The InterDigital Note was issued pursuant to a Note Purchase Agreement dated February 26, 2013 by and between the Company and DRNC (the “InterDigital NPA”).  Pursuant to the InterDigital NPA, the InterDigital Note was issued in a principal amount of $497,307 and bears interest at a rate of 7% per annum, with a default rate of 9% per annum while a nonpayment default is continuing.  The InterDigital Note is secured by a security interest in all of the tangible and intangible assets of the Company, and is subject to acceleration upon an event of default.  Under the InterDigital NPA, the Company agreed to comply with certain financial covenants, including a leverage ratio covenant and an annual limit on capital expenditures other than in the ordinary course of business.  A portion of the proceeds from the sale of the InterDigital Note were used to repay the Colatosti Note (see Note I) in full, with the remaining proceeds to be used for other general corporate purposes.

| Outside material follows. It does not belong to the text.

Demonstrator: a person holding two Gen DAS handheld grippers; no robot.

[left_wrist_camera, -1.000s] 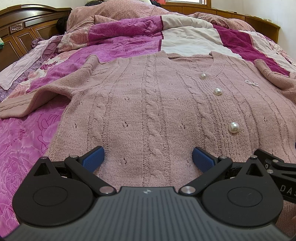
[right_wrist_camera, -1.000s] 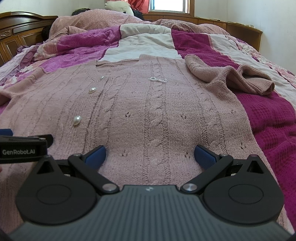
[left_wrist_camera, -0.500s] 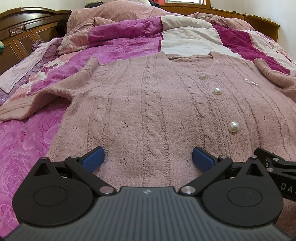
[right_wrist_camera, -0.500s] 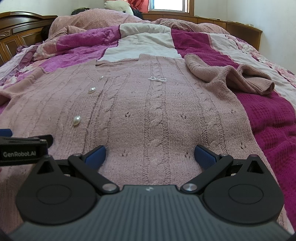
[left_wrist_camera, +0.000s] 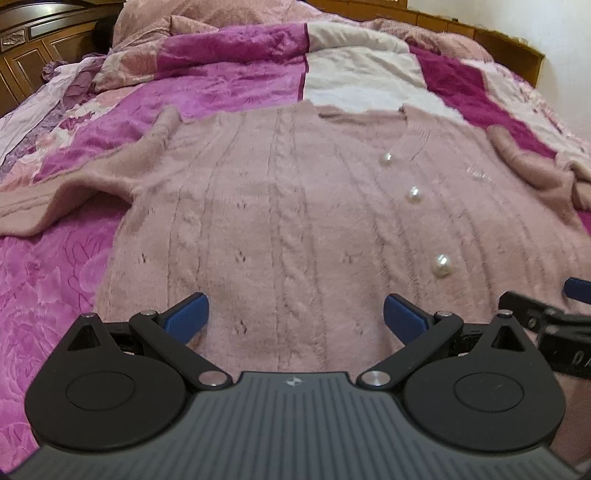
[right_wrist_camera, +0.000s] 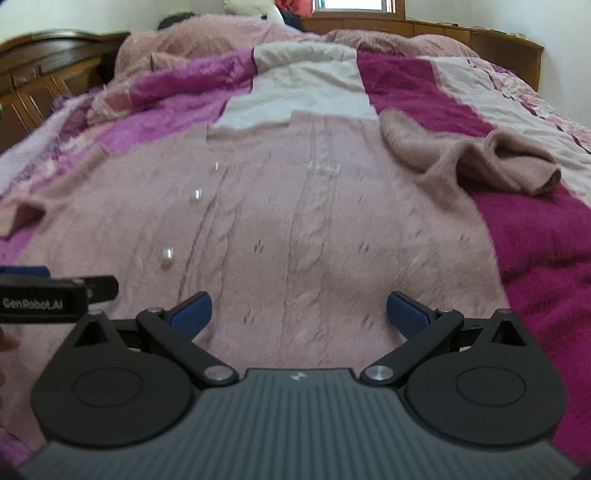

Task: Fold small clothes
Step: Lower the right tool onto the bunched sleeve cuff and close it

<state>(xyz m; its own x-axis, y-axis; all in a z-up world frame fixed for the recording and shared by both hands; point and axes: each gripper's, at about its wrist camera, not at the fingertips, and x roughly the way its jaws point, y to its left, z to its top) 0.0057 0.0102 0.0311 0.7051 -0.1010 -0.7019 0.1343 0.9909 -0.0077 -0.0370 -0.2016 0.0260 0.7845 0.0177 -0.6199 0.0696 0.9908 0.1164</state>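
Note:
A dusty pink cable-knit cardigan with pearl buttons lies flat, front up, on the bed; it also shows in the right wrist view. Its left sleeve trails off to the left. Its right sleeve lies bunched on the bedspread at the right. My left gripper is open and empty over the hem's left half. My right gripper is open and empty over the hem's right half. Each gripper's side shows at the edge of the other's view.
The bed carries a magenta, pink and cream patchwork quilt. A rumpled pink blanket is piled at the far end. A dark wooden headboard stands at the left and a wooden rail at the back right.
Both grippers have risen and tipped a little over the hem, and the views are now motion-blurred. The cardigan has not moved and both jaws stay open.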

Concurrently with the closing of the InterDigital transactions described above, the Company closed an equity financing with a number of private investors (the “Private Investor Investment”) pursuant to a Securities Purchase Agreement dated February 26, 2013 by and between the Company and such private and institutional investors (the “Private Investor SPA”).  Pursuant to the Private Investor SPA, the Company issued 5,000,000 shares of its common stock at a purchase price $0.10 per share, for an aggregate purchase price of $500,000.

The total combination of debt, equity and R&D funding of $1,425,000 at closing was used to repay existing debt (the Colatosti Note as defined in Note L, in full), fund growth initiatives and provide general working capital for the business. The transactions are expected to close on or around the end of the first quarter of 2013, and are not expected to have a material effect on the number of common shares or potential common shares of the Company.